Incomplete Gaming. The Future of Storytelling?


Your life is at stake. As Little Miss Shooter (that’s officially your character’s name), you’re rushing through a war zone with nothing but a slingshot and paper bags of poo, launching them upon the heads of enemies like a rampaging psycho… because you know that if you don’t, your world is going to end. Tension is high. Your hands are shaking with adrenaline as you quickly start to approach the climax (hehe) of the story. Until…


“Please purchase our ‘Complete the Game’ DLC coming next month to see the ending.”

As a loyal fan of the game, you’re probably raging like an insane drunk, officially announcing your hate toward the makers of the game and their cruel money-making schemes. It’s a bad image to think of, isn’t it?

I wonder if these situations may start to realistically appear…

I’m going to talk about Mass Effect 3 (because apparently the outrage of the ending is now officially making the world go ‘round). The controversy seems endless with gamers still spewing out their hate toward BioWare, EA, and all of the developers’ mothers because of ME3’s ending. Even the Better Business Bureau entered the picture claiming that there was false advertisement pertaining to the ending and how gamers would be able to shape it through their actions and decisions.

And then a DLC was promised to help mitigate the rage and questions surrounding Mass Effect 3’s vague ending. “The conspiracy theory around the gaming block is that the ending was always planned to be vague for Mass Effect 3 and that a month or two after the game’s release the true ending would be released for anywhere between $5 and $10.”

I wonder if all of this would have gone smoothly if the public didn’t erupt in outrage over the ending. Perhaps the free DLC would have originally been something for gamers to buy if they wanted to discover the true ending of Mass Effect 3. “The free extended ending, according to BioWare, will shed some closure on the gamer’s journey through a three-part sci-fi saga.”

Is this the future of “storytelling” games? Would you be willing to pay $60 for an incomplete game?



10 thoughts on “Incomplete Gaming. The Future of Storytelling?

  1. I still fail to see why Final Fantasy XIII-2 has escaped the wrath of enraged gamers…the game literally ended with a “To Be Continued…” screen backed by Square Enix’s promise to eventually finish the plot through a SERIES of $5-$10 DLC.

    • That’s so lame! “Yes, let’s charge at least $60 for our game even though it’s not finished. And then we’ll charge an extra $10 for the ending whenever we decide to release it. Go money, go!”

      • Considering the first game was mostly finished, I bought the sequel purely to see the changes they made to the mechanics. No DLC for me, I don’t care enough.

      • If I was someone that spent a crap load of time, money, and effort into a game, then I want a “true” ending. It feels like developers are slapping their fans in the face.

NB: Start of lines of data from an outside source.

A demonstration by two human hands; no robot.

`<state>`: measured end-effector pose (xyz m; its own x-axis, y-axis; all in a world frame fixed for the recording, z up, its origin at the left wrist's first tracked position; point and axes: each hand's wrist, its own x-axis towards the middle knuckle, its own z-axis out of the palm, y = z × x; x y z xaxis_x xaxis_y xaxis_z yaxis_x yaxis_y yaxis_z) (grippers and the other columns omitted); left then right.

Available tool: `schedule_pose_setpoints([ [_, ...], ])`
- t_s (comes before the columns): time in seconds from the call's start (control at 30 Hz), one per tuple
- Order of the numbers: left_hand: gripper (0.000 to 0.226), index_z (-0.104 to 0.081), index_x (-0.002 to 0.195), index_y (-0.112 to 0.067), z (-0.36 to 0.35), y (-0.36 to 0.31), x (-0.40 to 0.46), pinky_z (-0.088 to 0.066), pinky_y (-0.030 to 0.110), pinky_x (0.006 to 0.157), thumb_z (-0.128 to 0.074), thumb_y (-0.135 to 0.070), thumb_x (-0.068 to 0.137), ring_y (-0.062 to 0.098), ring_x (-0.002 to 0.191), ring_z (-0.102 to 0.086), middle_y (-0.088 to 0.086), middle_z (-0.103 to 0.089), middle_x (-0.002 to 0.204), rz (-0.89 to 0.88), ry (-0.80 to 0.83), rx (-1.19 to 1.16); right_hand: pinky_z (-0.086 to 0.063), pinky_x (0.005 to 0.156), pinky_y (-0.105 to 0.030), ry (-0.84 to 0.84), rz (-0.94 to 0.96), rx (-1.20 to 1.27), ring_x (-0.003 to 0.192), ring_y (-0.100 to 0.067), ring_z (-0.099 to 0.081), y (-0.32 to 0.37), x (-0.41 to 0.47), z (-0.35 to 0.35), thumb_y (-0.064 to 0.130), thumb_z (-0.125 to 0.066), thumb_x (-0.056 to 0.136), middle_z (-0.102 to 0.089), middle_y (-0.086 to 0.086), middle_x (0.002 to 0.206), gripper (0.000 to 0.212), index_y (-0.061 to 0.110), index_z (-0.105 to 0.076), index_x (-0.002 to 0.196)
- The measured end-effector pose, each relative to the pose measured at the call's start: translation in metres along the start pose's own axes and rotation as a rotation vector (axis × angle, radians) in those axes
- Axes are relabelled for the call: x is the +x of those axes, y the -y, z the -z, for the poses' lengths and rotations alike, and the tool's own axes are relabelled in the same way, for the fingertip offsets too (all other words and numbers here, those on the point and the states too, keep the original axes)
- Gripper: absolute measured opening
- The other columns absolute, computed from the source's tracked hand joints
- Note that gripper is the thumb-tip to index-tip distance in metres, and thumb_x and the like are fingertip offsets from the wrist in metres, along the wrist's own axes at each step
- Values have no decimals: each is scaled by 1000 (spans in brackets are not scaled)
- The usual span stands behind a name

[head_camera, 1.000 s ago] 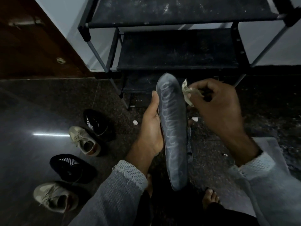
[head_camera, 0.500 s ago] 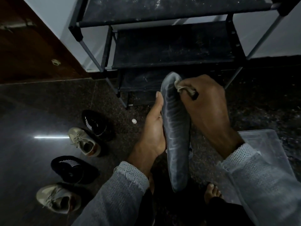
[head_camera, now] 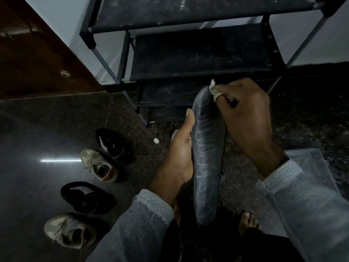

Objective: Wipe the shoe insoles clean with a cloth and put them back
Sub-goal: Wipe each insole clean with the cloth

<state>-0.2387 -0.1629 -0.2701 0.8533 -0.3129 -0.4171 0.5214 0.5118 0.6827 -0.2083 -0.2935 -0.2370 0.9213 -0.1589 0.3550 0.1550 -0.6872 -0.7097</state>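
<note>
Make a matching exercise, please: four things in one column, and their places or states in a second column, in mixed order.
Things:
1. insole
2. cloth
3. white cap
4. beige shoe

Places:
A. pinched in the right hand
B. between two black shoes
C. held upright by the left hand
D. alone on the floor near the rack

Pairs: 1-C, 2-A, 3-D, 4-B
</note>
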Motion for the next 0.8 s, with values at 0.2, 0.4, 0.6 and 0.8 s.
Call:
schedule_pose_setpoints([
  [0.2,60,-54,133,-8,2,-4,-1,-39,44,110,-39,-53,96,31,121,-55,17,-58,130,38,42,-34,-46,78,-9,92,106,69,86,-10,-58,13,-7,-9,7,-61,90,-61,-6,100,23,8,-71,111],
  [0.4,59,-57,130,-9,1,-10,-6,-39,45,108,-35,-52,97,31,121,-52,14,-60,126,36,59,29,-42,72,-5,37,52,16,84,-9,-56,6,2,-4,13,-60,91,-61,-7,101,22,9,-71,109],
  [0.6,63,-50,137,-9,-2,-12,-6,-43,42,105,-36,-52,94,28,119,-56,13,-60,129,71,69,56,-46,76,-9,67,105,42,87,-11,-58,7,-3,-6,7,-61,90,-61,-7,101,23,8,-70,111],
  [0.8,57,-57,128,-10,-1,-15,-8,-45,40,102,-35,-50,94,27,113,-60,12,-65,121,61,69,67,-48,77,-18,65,152,15,88,-14,-59,6,1,-7,11,-59,91,-61,-8,102,22,7,-71,109],
])
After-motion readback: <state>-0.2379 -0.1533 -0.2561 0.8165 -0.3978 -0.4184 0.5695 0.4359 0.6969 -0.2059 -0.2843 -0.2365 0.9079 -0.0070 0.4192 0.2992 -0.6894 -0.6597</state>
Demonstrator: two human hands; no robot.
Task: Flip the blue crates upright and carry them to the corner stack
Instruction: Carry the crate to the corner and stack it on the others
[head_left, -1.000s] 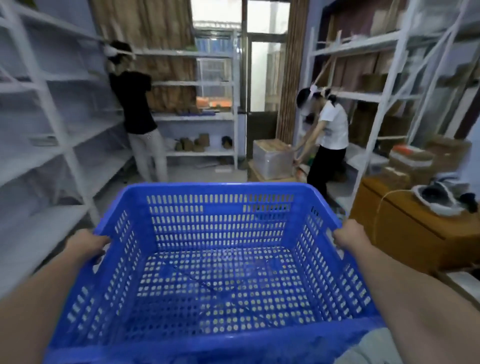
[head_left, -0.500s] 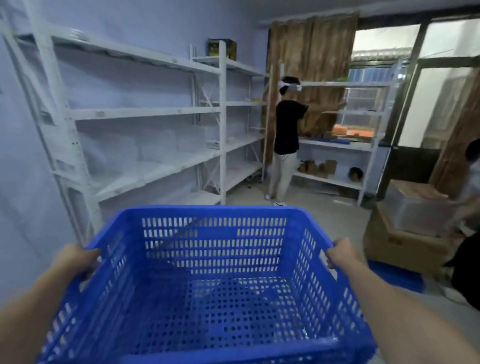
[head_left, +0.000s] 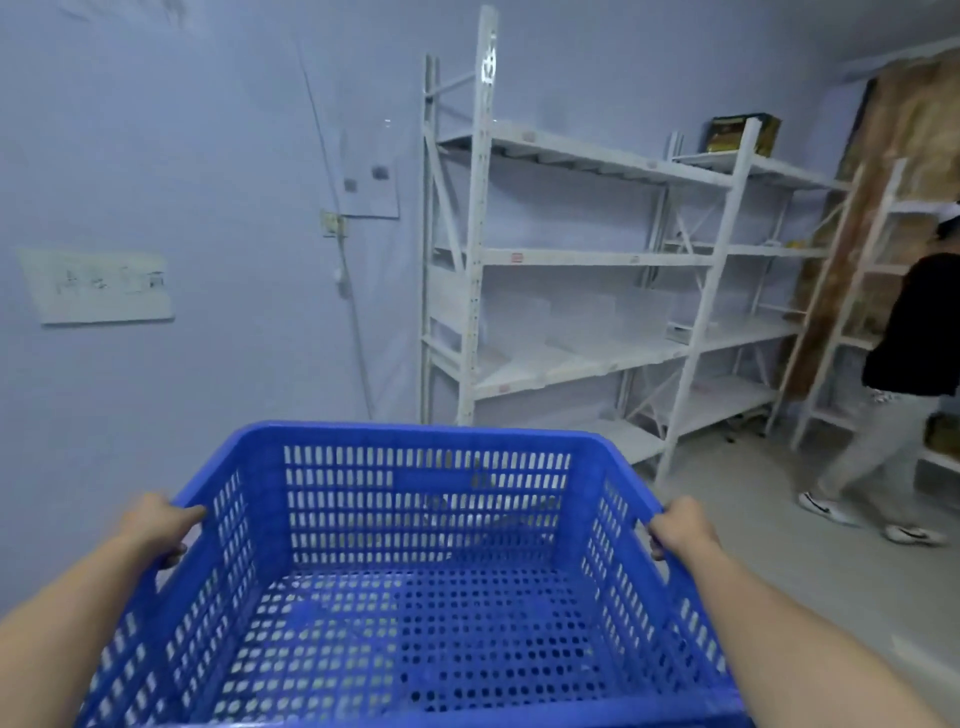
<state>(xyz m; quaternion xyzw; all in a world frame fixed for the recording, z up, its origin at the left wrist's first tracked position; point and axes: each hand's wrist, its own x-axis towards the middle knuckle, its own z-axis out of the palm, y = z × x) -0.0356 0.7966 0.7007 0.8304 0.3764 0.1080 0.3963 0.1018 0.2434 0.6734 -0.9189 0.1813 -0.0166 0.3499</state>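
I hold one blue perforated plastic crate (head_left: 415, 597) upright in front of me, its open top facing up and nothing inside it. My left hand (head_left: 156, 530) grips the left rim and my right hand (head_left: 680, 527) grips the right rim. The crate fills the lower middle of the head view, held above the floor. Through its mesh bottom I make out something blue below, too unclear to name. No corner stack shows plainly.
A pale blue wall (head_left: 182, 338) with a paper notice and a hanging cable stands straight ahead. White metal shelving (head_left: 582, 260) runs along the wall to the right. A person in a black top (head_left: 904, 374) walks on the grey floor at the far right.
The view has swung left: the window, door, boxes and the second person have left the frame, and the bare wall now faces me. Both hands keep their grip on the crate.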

        Now if they made a complete game and THEN want to release extra content, that may be alright.

      • Well it’s like what you said, I paid full retail price for the game. They even had an $80 limited edition. I’m not going to pay more than full price just to finish the story, especially when a sequel wasn’t necessary. I’ll just watch the cutscenes on YouTube or something.

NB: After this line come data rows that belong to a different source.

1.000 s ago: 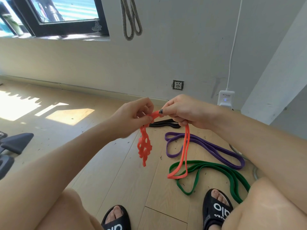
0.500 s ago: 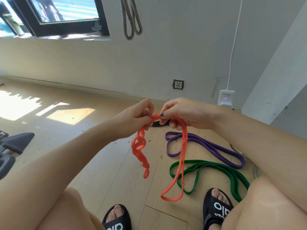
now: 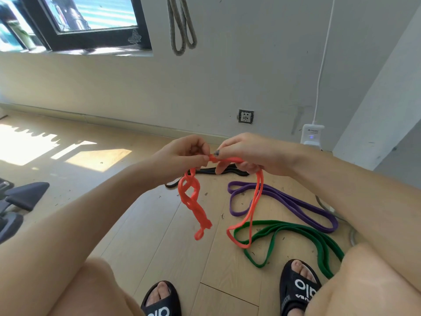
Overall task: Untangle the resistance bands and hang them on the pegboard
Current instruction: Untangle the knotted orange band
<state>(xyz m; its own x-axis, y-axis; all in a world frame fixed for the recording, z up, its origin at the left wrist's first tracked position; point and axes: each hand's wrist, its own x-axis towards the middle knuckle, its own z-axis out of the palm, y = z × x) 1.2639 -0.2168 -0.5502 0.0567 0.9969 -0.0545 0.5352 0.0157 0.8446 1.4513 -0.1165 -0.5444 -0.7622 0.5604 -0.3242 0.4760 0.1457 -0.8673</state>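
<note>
At the far left edge of the frame we saw dark grey padded equipment standing on the wooden floor, with patches of sunlight beyond it and a black-framed window in the upper left. Two grey loops hung on the wall at top centre.

Just left of centre, our left hand had its fingers curled, thumb and fingertips pinching the top of the orange band. Below that pinch the band dropped in a twisted, knotted hank, its small end loop dangling free above the floor. The short span of orange between our two hands ran straight from the left fingertips to the right thumb, which touched it at its dark-painted nail.

Our right hand, just right of centre, was closed over the same band, fingers wrapped around it so that the strap passed under the palm. From the right side of that hand a long untwisted loop of orange hung down and crossed in front of the purple band and the green band, both lying on the floor at lower right. A black band lay on the floor behind and below our hands, partly hidden by them.

A wall socket and a white plug-in unit with its cord sat at right of centre. Two black sandals showed along the bottom edge.
</note>
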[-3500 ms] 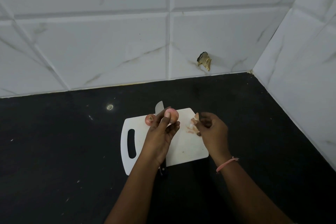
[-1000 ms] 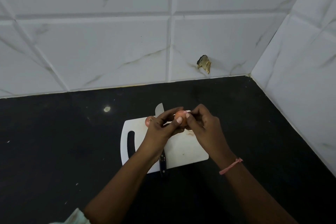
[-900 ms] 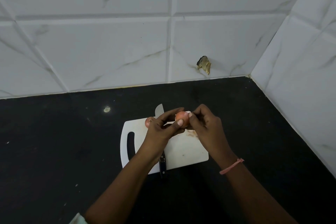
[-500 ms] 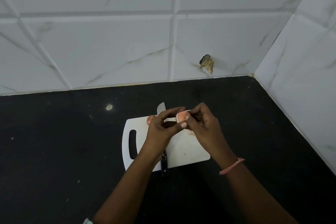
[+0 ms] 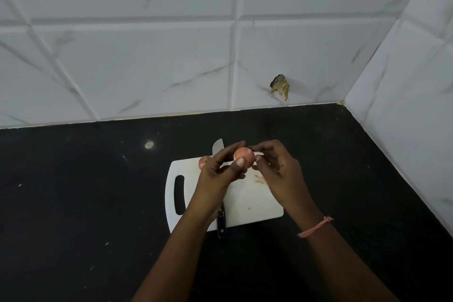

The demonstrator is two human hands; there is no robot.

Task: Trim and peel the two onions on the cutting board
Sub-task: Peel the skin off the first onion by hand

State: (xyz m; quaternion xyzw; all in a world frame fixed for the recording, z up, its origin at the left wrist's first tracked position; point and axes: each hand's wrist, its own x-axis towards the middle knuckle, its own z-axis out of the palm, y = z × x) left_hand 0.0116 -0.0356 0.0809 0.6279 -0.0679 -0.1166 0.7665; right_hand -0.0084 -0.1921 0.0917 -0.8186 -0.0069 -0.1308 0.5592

        That all being said, KoF13 is one of the only games I know of that said “Hey, we’re releasing the game at a lower price because we expect you to buy DLC”, that’s the way it should be done.

      • Exactly! If they HAVE to release a “completion” DLC, then they should lower the price for the game. But ultimately, I think releasing an incomplete game with the intention of releasing something later is just ridiculous.

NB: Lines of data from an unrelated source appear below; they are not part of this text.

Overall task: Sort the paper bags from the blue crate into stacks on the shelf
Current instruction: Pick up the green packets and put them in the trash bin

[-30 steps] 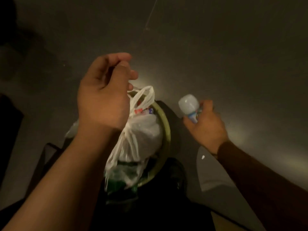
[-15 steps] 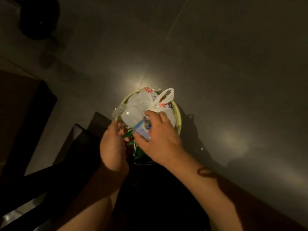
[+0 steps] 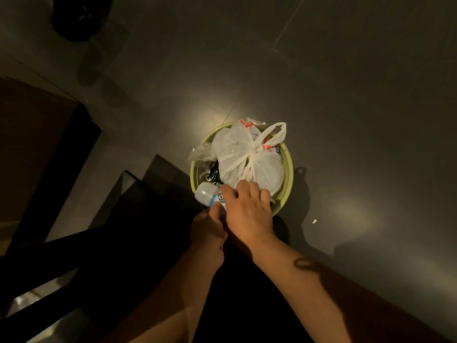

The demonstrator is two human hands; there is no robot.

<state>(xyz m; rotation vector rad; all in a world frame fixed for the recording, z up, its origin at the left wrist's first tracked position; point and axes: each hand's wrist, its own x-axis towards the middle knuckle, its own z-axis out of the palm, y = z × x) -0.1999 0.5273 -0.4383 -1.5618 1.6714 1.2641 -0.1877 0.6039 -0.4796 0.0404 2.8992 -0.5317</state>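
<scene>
No paper bags, blue crate or shelf are in view. A pale green round bin (image 3: 288, 169) stands on the dim floor, filled with a tied white plastic bag (image 3: 247, 159) and other rubbish. My right hand (image 3: 247, 211) holds a small white plastic bottle (image 3: 206, 193) with a blue label at the bin's near left rim. My left hand (image 3: 209, 231) sits just below it, in shadow, touching the bottle's lower end; its fingers are hard to make out.
Dark furniture (image 3: 61, 219) fills the left and lower left. A black round object (image 3: 79, 16) lies on the floor at the top left. A tiny white scrap (image 3: 314, 221) lies right of the bin. Grey floor (image 3: 346, 95) spreads beyond.
The view pulled back from the bin. My left hand let go of the bag's handles and dropped low. My right hand carried the bottle from the bin's right side to its near left rim.
</scene>
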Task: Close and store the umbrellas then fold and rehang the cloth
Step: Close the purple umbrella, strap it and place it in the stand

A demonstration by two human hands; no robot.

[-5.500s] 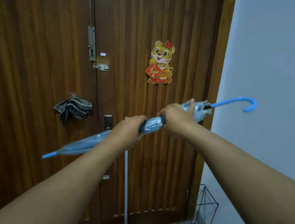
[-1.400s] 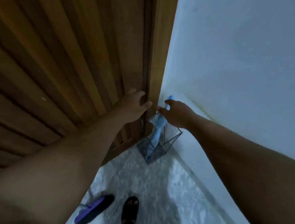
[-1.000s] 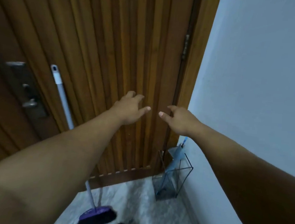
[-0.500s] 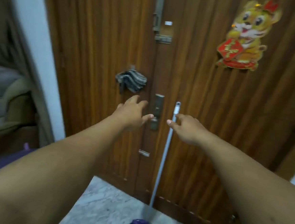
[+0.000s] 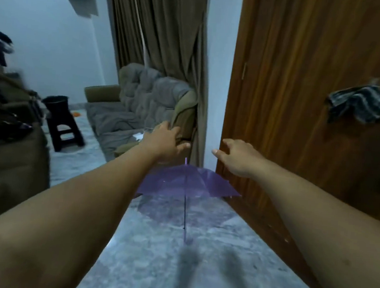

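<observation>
Open purple umbrella (image 5: pixel 188 184) lying on the floor (image 5: pixel 152 266), both arms stretched above it; left hand (image 5: pixel 164 141) and right hand (image 5: pixel 238 156) loosely spread, each grip empty; checked cloth (image 5: pixel 362 105) hanging on the door (image 5: pixel 301 107), far right

An open umbrella (image 5: pixel 188 184) was laid on the floor (image 5: pixel 152 261) at 12 o'clock; a cloth (image 5: pixel 365 105) was hung on the door (image 5: pixel 302 84) at 2, a sofa (image 5: pixel 142 101) behind at 11.

open purple umbrella (image 5: pixel 186 184) on floor (image 5: pixel 153 254), empty hands (image 5: pixel 165 142)
</observation>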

        But of course it doesn’t matter how much I rant about it. Gamers will still toss out money to buy these things and continue to support getting screwed in the butt by these developers.

  2. You guys obviously noticed that these days there are too much of sequel going on in movies as well games, even if it\’s not a big hit, i think they realize that they can fool couple of times to the loyal fans, in these times they make good money out of nothing. Later on if they realize that they are going down, then they try to do some real effort.